前に彼の『大金持ちをランチに誘え!』を取り上げたばかりなのに、また新刊でもない彼の本を取り上げるのにはワケがあります。僕は、「ダン・ケネディを読むなら、本書と『究極のマーケティングプラン』、そして『究極のセールスレター』の、東洋経済新報社から発行された3部作がオススメ」と記しました。しかし、その後、「あっ、そういえばもう一冊あったな……」と思い直すにいたり、忘れぬうちに紹介しておこうという気持ちになりました。同一著者の本を紹介するときは、なるべく間を空けるようにと心がけておりますが、今回ばかりはそういうわけで、またダン・ケネディの著書を紹介させていただきます。悪しからず。

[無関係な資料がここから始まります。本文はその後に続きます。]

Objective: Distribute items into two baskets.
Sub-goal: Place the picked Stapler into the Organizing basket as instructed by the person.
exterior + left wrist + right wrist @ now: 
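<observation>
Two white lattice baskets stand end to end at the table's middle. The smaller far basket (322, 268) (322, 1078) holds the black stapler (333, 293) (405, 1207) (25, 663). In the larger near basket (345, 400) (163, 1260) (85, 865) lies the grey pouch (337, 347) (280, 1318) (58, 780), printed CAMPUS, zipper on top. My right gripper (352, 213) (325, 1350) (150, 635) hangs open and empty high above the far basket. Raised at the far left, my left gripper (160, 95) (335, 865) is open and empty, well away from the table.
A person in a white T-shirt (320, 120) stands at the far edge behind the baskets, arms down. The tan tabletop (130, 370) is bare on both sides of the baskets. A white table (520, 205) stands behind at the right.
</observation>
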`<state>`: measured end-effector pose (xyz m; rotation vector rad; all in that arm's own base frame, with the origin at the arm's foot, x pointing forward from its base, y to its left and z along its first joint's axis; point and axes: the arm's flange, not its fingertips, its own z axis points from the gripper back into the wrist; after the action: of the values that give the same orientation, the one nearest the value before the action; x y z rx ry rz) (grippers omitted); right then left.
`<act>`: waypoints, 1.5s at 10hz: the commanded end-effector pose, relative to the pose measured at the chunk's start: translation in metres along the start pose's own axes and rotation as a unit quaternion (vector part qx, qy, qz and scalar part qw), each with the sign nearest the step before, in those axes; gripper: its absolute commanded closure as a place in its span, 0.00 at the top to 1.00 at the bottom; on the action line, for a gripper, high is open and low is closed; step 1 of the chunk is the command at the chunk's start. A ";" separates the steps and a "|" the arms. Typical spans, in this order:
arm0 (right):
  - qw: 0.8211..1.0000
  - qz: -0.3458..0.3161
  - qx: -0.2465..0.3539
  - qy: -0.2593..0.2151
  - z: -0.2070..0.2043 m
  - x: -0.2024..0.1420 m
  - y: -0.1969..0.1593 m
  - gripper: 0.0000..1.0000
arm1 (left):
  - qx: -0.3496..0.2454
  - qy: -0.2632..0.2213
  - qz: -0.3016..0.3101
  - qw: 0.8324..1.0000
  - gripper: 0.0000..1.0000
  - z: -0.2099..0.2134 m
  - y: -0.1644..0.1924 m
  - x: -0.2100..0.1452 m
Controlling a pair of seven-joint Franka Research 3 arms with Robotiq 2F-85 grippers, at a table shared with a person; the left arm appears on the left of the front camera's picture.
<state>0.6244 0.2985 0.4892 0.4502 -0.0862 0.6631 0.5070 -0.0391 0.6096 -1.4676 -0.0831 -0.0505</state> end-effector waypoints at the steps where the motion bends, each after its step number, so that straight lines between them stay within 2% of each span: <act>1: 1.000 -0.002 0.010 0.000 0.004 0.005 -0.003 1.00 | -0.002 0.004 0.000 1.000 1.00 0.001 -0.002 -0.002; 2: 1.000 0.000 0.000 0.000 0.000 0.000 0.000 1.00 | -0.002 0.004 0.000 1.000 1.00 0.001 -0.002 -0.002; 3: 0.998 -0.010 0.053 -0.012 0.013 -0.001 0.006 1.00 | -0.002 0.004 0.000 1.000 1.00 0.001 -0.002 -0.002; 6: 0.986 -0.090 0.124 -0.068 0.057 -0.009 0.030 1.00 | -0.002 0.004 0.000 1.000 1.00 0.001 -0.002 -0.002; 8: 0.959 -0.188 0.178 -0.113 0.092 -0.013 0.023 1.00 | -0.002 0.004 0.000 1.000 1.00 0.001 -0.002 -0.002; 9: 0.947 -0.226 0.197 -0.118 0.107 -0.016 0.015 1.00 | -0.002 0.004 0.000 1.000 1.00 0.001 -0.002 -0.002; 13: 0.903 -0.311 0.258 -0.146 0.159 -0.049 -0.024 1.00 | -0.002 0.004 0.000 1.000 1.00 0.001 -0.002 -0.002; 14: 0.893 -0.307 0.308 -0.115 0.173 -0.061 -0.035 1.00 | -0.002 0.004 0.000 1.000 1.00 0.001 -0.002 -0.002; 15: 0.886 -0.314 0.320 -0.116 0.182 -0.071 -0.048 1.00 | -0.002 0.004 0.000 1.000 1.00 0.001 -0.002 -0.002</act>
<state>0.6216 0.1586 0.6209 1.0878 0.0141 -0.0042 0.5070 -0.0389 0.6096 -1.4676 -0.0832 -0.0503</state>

さて、東洋経済新報社発行の三部作と並ぶ、ダン・ケネディの「もう一冊」として僕が今回オススメする本書『億万長者のビジネスプラン』の原著がアメリカで発行されたのは1996年。そして、その日本語版(本書)が発行されたのは、その13年後の2009年。僕はその発行後間もなくこれを読みましたが、その時点ですでに「内容が古い」と思いながら読んでいた記憶があります。そして、それからさらに12年を経た2021年の今、本書を改めて読み直すと、当然その思いはさらに増したものとなります。たとえば、次のような記述があります。テクノロジーの力を借りて、商品やサービスを盛り上げることはできないだろうか。(中略)テイクアウトの注文をファクスで受け付けるレストランがある(P107)スマホアプリから注文するのが当たり前の現在からすると、この記述には誰もが隔世の感を覚えることでしょう。
1996年というと、グーグルもフェイスブックもまだどこにも存在していない世界です。そんな世界で過ごしたことのない今の若い世代にとって、この記述は古文書を読むに等しいものかと思われます。しかし、すべての古文書が読むに値しないものかと言えば、もちろんそうではありません。古文書の中には時代を超越した優れたものも多くあります。その究極の例は聖書でしょう。そのルーツをたどると紀元前4世紀まで遡ることになりますが、欧米では未だにもっともよく読まれている書物であり、計り知れない影響力を及ぼし続けています。それと同じようなことが本書についても言えます。今やマーケティング実践における中心的な場所は、デジタル空間であり、昨今発売されるマーケティングの専門書は、ネット技術の話に偏りがちな傾向にあります。しかし、ここで忘れてならないのは、デジタルはあくまでも手段に過ぎず、マーケティングの本当の目標は「人間の心を動かす」こ
とにあるということです。技術は目を見張る速さで進歩しますが、聖書が未だに読み継がれていることからも分かるように、人間の根本的な部分は1000年単位でみても、ほとんど変わるものではありません。本書は様々な具体的事例の中から、その人間の変わらない部分を拾い出し、そこを衝くことがマーケティング成功のカギであることを明らかにしていきます。デジタルという余計なノイズがない分、「人間の心を動かす」というマーケティング本来の目的にストレートに通じるものになっています。実務家ダン・ケネディの具体的な事象からその本質を見抜く、帰納的能力がいかんなく発
揮された一冊です。ネット世代の人ほど読んでほしい。